Imaginez un pays où un coup d’État militaire promet une transition éclair vers la démocratie, mais où les ombres du passé dynastique planent encore. C’est le Gabon en ce début de printemps 2025, à l’aube d’une élection présidentielle décisive prévue pour le 12 avril. Après 18 mois de gouvernance par un général putschiste, la campagne électorale s’ouvre officiellement ce samedi, dans un climat où ambitions personnelles et espoirs collectifs se télescopent. Mais derrière les discours et les promesses, une question brûle les lèvres : cette élection marquera-t-elle vraiment une rupture ou un simple prolongement masqué de l’ancien régime ?
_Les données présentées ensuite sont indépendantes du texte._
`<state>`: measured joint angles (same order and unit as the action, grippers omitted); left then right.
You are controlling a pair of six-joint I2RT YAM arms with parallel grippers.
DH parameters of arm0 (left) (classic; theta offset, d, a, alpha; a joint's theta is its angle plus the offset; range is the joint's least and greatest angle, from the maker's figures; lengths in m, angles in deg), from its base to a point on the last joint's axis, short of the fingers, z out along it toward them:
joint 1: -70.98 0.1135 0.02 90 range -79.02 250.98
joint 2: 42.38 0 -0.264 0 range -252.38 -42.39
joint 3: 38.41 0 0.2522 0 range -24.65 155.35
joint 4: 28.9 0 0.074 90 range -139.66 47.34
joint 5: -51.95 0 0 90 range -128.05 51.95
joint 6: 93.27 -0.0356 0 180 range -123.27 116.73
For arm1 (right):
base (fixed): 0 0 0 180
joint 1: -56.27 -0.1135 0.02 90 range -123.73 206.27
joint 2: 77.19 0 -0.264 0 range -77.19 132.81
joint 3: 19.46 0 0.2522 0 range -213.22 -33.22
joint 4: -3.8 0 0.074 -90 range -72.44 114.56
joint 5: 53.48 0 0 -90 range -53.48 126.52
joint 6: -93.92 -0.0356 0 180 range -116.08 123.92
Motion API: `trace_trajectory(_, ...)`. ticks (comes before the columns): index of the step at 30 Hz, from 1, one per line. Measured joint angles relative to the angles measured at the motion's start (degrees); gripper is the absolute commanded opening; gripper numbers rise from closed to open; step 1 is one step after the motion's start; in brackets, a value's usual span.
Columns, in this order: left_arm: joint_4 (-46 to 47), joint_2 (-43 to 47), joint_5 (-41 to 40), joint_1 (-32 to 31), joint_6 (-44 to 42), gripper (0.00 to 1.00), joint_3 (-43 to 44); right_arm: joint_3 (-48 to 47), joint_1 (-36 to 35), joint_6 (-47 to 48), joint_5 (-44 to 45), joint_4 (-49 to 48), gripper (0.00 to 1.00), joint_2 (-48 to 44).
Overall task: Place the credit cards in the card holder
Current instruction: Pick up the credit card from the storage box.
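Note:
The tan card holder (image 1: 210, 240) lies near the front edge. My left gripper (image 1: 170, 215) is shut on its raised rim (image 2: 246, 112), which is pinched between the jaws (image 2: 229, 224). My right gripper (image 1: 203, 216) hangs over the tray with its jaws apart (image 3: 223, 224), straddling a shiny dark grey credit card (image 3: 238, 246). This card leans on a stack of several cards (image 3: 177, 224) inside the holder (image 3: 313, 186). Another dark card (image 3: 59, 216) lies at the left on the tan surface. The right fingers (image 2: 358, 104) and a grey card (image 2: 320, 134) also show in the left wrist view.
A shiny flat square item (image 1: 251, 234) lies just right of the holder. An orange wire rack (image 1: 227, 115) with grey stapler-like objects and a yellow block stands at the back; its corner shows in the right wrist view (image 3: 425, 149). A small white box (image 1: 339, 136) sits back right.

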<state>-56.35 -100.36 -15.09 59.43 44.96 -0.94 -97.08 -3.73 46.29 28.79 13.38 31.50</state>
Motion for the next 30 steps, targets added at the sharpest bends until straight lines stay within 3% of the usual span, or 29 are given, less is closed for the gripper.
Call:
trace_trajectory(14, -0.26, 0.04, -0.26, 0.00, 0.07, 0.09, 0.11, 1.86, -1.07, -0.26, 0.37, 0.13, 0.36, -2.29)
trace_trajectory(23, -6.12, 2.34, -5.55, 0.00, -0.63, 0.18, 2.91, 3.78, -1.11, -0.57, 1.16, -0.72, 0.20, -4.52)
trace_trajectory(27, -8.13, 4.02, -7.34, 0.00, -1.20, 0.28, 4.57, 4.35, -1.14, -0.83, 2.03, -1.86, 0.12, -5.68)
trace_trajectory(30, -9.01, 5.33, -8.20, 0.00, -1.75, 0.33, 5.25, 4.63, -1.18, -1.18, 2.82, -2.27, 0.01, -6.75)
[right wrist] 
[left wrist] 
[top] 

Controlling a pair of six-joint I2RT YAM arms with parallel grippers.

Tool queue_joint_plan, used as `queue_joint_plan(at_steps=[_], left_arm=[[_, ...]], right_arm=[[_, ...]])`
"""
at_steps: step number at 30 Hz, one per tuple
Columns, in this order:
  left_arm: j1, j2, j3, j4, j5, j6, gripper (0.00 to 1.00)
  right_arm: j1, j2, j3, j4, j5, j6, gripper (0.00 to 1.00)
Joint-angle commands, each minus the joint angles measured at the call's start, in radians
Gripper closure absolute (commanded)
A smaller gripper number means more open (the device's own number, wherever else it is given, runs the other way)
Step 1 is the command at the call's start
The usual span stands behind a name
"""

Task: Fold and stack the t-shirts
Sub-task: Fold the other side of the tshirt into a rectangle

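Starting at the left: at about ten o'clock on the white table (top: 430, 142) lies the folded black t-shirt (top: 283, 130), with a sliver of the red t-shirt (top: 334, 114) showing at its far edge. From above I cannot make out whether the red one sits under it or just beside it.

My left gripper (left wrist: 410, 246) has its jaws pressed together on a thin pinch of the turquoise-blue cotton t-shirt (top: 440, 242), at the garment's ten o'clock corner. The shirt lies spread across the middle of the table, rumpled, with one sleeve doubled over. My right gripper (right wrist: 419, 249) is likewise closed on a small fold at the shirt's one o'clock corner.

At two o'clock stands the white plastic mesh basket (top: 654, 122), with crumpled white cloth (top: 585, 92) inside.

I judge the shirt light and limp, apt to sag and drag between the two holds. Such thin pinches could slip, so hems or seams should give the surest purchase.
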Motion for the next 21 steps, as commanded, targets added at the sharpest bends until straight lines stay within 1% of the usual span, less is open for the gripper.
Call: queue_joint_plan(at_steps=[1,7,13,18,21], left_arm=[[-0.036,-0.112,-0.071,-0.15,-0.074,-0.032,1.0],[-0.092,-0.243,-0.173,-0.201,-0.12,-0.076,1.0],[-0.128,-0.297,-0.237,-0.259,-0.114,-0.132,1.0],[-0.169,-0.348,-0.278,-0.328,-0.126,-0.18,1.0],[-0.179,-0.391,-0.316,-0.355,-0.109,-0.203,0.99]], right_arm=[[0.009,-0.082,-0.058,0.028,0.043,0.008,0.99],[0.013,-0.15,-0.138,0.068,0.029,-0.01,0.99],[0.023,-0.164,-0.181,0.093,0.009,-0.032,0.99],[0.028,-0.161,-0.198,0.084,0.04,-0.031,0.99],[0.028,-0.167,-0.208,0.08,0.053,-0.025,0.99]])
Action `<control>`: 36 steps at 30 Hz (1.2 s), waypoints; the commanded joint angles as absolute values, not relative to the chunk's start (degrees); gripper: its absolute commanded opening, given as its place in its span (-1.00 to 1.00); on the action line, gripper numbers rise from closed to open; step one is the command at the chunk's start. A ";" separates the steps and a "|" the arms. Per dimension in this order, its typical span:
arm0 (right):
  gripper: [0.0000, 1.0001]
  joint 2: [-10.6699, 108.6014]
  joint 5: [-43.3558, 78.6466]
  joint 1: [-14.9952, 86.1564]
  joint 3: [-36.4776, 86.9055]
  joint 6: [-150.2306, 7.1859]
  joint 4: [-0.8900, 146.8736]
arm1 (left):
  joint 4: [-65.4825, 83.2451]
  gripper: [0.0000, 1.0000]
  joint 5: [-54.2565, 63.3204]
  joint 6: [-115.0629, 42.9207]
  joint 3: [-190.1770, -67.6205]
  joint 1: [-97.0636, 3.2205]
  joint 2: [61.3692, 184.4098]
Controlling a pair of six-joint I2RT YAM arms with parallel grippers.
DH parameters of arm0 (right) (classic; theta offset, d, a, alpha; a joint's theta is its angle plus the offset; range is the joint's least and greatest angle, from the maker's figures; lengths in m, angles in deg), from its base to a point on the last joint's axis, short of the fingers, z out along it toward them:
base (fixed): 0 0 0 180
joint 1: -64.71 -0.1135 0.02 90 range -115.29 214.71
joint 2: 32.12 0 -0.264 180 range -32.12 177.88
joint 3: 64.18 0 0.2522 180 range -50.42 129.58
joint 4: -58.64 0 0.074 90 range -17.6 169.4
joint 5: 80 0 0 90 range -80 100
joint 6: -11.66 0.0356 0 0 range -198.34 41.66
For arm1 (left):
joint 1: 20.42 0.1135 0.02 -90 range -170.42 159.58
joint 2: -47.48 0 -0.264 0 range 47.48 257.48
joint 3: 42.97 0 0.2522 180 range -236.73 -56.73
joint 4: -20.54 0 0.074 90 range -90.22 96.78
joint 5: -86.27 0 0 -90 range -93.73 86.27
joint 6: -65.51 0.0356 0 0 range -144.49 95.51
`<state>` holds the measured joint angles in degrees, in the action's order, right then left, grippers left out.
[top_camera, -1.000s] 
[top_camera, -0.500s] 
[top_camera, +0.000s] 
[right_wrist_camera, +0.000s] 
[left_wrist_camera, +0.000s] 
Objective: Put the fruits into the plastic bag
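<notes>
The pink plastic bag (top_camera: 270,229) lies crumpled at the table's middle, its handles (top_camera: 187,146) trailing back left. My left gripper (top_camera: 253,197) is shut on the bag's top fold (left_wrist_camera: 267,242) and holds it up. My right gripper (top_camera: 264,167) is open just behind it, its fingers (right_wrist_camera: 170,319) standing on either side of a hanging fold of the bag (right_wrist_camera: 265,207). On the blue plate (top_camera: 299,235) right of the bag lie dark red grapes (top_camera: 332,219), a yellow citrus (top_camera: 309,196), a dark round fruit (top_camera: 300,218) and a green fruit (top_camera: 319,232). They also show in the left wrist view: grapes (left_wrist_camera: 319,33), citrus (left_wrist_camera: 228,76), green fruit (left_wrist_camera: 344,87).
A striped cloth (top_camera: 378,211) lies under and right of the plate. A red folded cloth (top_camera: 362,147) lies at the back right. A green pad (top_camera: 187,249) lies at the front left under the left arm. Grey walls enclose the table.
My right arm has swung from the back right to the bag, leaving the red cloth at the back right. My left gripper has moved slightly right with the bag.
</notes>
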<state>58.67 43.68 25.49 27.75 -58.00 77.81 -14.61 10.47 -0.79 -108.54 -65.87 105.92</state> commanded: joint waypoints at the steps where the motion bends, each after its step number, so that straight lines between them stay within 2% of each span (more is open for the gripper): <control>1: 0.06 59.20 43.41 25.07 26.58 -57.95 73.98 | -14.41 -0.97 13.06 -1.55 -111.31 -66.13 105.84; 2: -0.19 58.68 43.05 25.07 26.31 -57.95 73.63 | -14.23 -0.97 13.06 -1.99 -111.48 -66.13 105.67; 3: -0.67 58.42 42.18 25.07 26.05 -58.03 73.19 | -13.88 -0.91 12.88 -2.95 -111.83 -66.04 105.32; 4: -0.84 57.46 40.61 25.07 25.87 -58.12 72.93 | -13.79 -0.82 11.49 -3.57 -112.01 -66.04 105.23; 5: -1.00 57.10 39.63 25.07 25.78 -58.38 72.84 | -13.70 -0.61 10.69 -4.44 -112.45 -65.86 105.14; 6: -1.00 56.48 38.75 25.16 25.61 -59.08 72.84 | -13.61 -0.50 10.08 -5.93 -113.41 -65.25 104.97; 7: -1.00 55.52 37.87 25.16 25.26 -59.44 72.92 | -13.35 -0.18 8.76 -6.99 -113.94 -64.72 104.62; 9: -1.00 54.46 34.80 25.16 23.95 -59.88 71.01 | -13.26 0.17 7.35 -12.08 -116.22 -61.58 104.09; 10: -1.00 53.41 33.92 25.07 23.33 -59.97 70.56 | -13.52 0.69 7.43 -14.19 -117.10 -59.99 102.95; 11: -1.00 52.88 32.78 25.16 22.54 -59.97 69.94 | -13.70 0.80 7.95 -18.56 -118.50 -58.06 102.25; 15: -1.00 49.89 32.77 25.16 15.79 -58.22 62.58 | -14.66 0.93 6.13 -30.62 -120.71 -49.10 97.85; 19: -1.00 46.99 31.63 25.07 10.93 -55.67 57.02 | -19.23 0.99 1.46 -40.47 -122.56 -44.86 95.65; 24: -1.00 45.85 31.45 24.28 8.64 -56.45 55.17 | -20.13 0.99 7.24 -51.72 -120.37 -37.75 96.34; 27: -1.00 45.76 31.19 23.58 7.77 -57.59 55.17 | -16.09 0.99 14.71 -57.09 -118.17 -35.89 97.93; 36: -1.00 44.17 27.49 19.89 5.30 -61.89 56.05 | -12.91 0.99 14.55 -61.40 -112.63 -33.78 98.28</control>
Un Scrutin Sous Haute Surveillance
Le Gabon, ce petit pays d’Afrique centrale riche en pétrole, se prépare à un moment historique. Le 30 août 2023, un coup d’État a mis fin à plus de cinq décennies de domination d’une même famille politique, renversant un président dont le nom reste dans toutes les mémoires. Aujourd’hui, 18 mois plus tard, les Gabonais sont appelés à choisir leur avenir. Huit candidats se disputent le fauteuil présidentiel, mais deux figures dominent les débats : un général ayant troqué son uniforme pour un costume de candidat, et un ancien Premier ministre décidé à incarner le renouveau.
Le Général Putschiste en Campagne
À la tête du pays depuis le putsch, le chef militaire a multiplié les initiatives pour se poser en homme du peuple. Routes inaugurées, chantiers lancés, messes suivies avec ferveur : ses derniers mois au pouvoir ont été marqués par une présence accrue sur le terrain. Sa compagne n’est pas en reste, animant des rassemblements féminins d’ampleur, comme celui organisé mi-mars. Soutenu par une plateforme baptisée le Rassemblement des bâtisseurs, ce candidat s’appuie sur un réseau dense d’associations et de mouvements citoyens pour asseoir sa légitimité.
Sa parole, d’ordinaire discrète, s’est faite plus audible récemment. Une interview accordée à un média international cette semaine a marqué les esprits, signe d’une stratégie médiatique bien rodée. Dès samedi, il lancera sa campagne avec un grand meeting dans la capitale, Libreville. Mais son passé de fidèle à l’ancien régime suscite des doutes : est-il vraiment le visage d’un renouveau ou une continuité déguisée ?
L’Opposant et la Promesse d’une Rupture
Face à lui, un ancien haut responsable de l’ère déchue se dresse en adversaire de poids. Cet ex-Premier ministre ne mâche pas ses mots : il accuse son rival d’être une extension du système qu’il prétend combattre. Lors d’une conférence de presse tenue mercredi, il a dévoilé ses ambitions : un virage libéral pour l’économie, une reconquête de la souveraineté industrielle et des projets concrets comme la rénovation urbaine ou un « minimum jeunesse » pour les nouvelles générations.
Il est temps de rompre totalement avec un passé qui a étouffé nos ambitions.
– Déclaration lors de la conférence de presse
Ses propositions séduisent une partie de la population lassée par des décennies de promesses non tenues. Mais pourra-t-il convaincre face à un adversaire qui contrôle encore les leviers du pouvoir ?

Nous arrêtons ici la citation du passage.